Father figures play a big role in the novel. Frex is one of the only fathers we actually see being a father. (Fiyero never has any in-text interaction with his kids, and Boq has very brief scenes with his near the novel's end.) So Frex's parental role stands out.
Frex dominates the lives of his daughters in many ways: Nessa is his mini-me and Elphaba has a hugely complex love/hate relationship with him, which reflects his feelings for her. Freud would have had a field day with those two. We get a lot of insight into Frex's complex feelings for Elphaba early in the novel, though he never verbalizes these feelings until the novel's end. But actions really can speak louder than words sometimes.
"Look, Fabala," he whispered (Melena hated the derivative, so he used it: it was his and Elphaba's private bond, the father-daughter pact against the world). "Look what I found in the forest. A little maplewood bird."
The child took the thing in her hands. [...] Frex steeled himself to hear the inevitable splintering, and to hold back his sigh of disappointment. But Elphaba did not bite. (1.6.3-4)

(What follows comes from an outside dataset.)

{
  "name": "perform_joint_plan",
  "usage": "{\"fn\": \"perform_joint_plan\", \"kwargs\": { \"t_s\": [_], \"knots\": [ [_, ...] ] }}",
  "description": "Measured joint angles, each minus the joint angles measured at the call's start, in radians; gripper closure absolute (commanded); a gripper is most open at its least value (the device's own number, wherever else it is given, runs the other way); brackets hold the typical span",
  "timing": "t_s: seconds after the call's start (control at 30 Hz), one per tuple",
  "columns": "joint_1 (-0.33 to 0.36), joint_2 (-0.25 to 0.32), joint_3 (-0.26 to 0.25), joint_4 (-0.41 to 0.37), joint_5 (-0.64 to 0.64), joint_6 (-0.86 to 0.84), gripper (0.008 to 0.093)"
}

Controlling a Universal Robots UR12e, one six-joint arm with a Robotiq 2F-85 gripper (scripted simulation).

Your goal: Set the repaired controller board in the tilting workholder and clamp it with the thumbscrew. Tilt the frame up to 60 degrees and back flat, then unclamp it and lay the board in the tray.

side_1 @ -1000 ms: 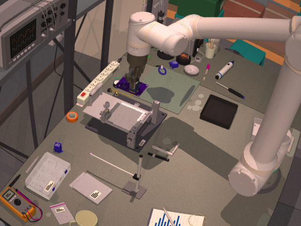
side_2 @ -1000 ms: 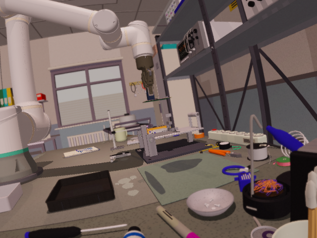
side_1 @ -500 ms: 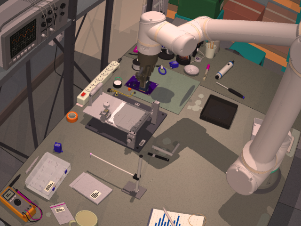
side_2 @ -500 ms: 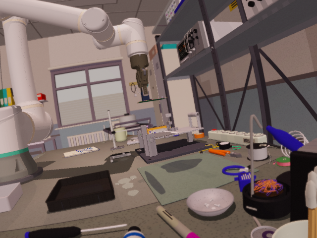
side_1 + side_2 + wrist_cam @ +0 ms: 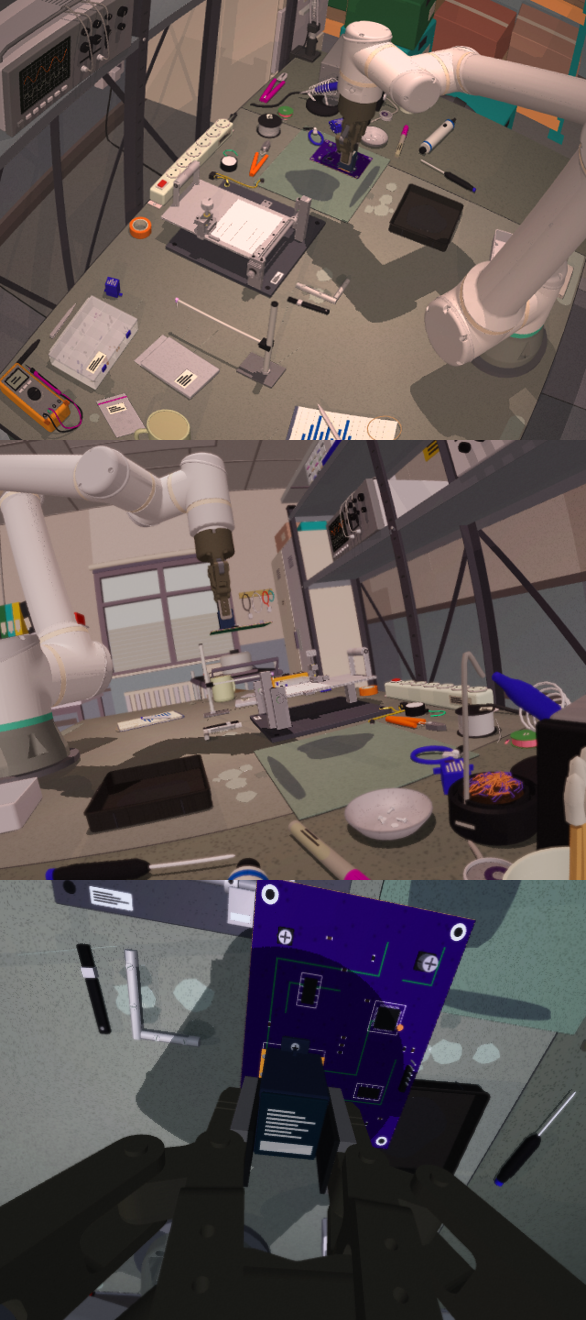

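Observation:
The purple controller board (image 5: 350, 1005) hangs high in the air, held flat in my closed gripper (image 5: 290, 1130) by the dark block-shaped component on its top face. It floats above the green mat (image 5: 326, 175), between the workholder and the tray. The side camera shows the board (image 5: 341, 161) under the fingers (image 5: 345, 158). The second side camera shows it edge-on (image 5: 240, 628). The tilting workholder (image 5: 246, 227) lies flat and empty, with its thumbscrew (image 5: 207, 204) at the left clamp. The black tray (image 5: 426, 215) sits empty to the right of the mat.
A shelving rack with an oscilloscope (image 5: 52, 57) stands along the bench's left edge. A power strip (image 5: 191, 158), orange cutters (image 5: 258, 162), a bowl (image 5: 388, 812), a solder stand (image 5: 492, 804), a screwdriver (image 5: 449, 176) and an L-shaped key (image 5: 145, 1010) lie around the mat.

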Motion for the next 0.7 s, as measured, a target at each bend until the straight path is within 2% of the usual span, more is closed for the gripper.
{"fn": "perform_joint_plan", "kwargs": {
  "t_s": [0.37, 0.7],
  "knots": [
    [-0.295, -0.150, 0.087, 0.063, 0.000, -0.295, 0.0934],
    [-0.522, -0.220, 0.120, 0.101, 0.000, -0.521, 0.0934]
  ]
}}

Frex can be an egotistical jerk who plays favorites, but he does seem to genuinely love both his daughters. He's just better at showing it with Nessa:
"But for the first couple of years – until Nessarose was born – you were a little beast. Only when saintly Nessarose was delivered to us, even more scarred than you, did you settle down like a normal child." (5.3.20)
We're sure every kid wants to hear that they're the cursed, demon child while their sibling is "saintly." In end, Frex is rather selfish – his treatment of his kids reflects himself and his own feelings; he doesn't show consideration for what his daughters might think or feel or need.

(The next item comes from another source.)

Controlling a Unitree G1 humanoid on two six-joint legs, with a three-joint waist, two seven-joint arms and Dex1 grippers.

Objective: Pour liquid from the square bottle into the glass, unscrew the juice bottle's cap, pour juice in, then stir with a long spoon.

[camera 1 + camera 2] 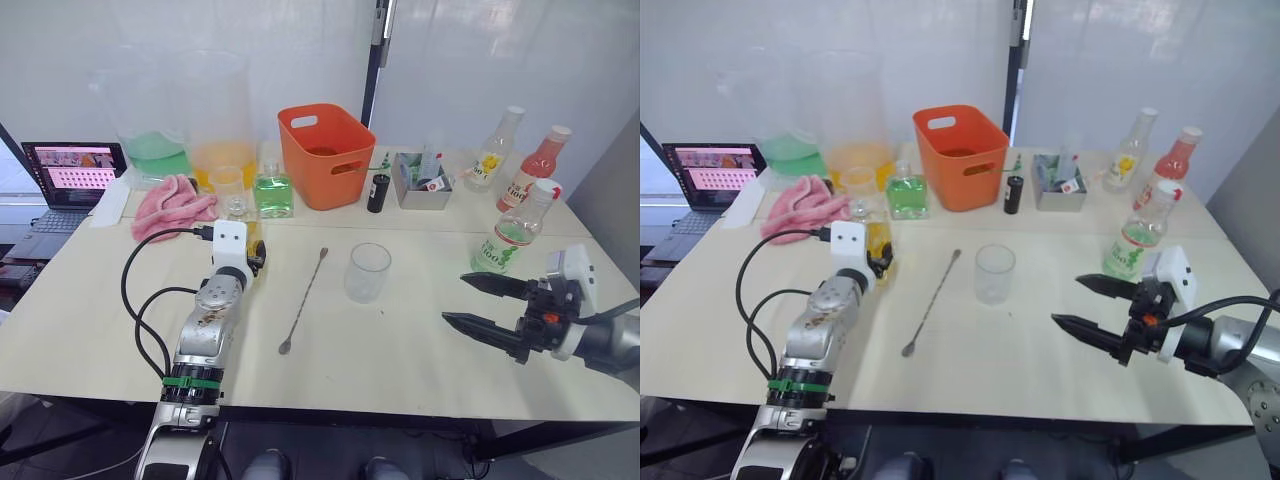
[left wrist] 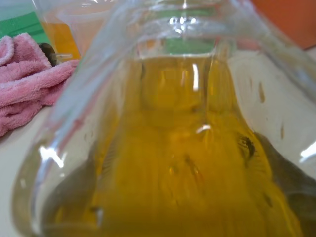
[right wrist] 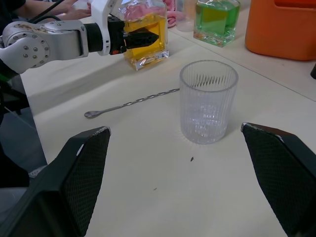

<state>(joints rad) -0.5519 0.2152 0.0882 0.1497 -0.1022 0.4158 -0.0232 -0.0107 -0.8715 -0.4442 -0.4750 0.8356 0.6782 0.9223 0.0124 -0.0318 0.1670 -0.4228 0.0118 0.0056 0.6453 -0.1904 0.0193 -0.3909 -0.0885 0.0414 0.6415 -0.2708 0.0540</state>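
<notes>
The square bottle (image 3: 144, 35) with its yellow liquid stands upright on the surface (image 1: 400, 340), and the left gripper (image 3: 140, 38) has its black fingers closed around the bottle's body — a side grip that should let the wrist tip it for the first pour. The bottle does not look lifted yet; its base seems to rest on the surface. A little toward the middle lies the long spoon (image 1: 303, 299), flat and untouched, and just beyond it the glass (image 1: 367, 271) stands empty, well within reach of a tilt from the left. The right gripper (image 1: 483, 304) hovers low on the far side of the glass, fingers spread wide and holding nothing — waiting, I would guess, for the juice bottle (image 1: 513, 238), which stands capped just behind it. The green square bottle (image 1: 273, 192) sits farther back by the orange bin (image 1: 327, 155).
</notes>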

Aside from being "the dad," Frex is also linked to the novel's religious theme. He is a religious extremist who never accomplishes much but always tries very hard (like father, like daughter really). His religious beliefs are at the core of who Frex is and dictate his actions in life. Only someone with a lot of conviction (or guilt) would drag his family off to the Quadling Country to live a hard life as missionaries. But Frex isn't really a strong or brave person. He's just a flawed, desperate one:
Elphie glanced sideways at him, and for the first time she saw him as feckless – the kind of old man that Irji, if he survived, would grow to be. Constantly pawing at the edge of events, reacting instead of acting, mourning the past and praying for the future instead of stirring up the present. (188.8.131.52)
Elphaba never learns how to deal with her father's weaknesses, much as Frex never learns how to deal with her various complexities. In a way, these two characters never learn who the other is.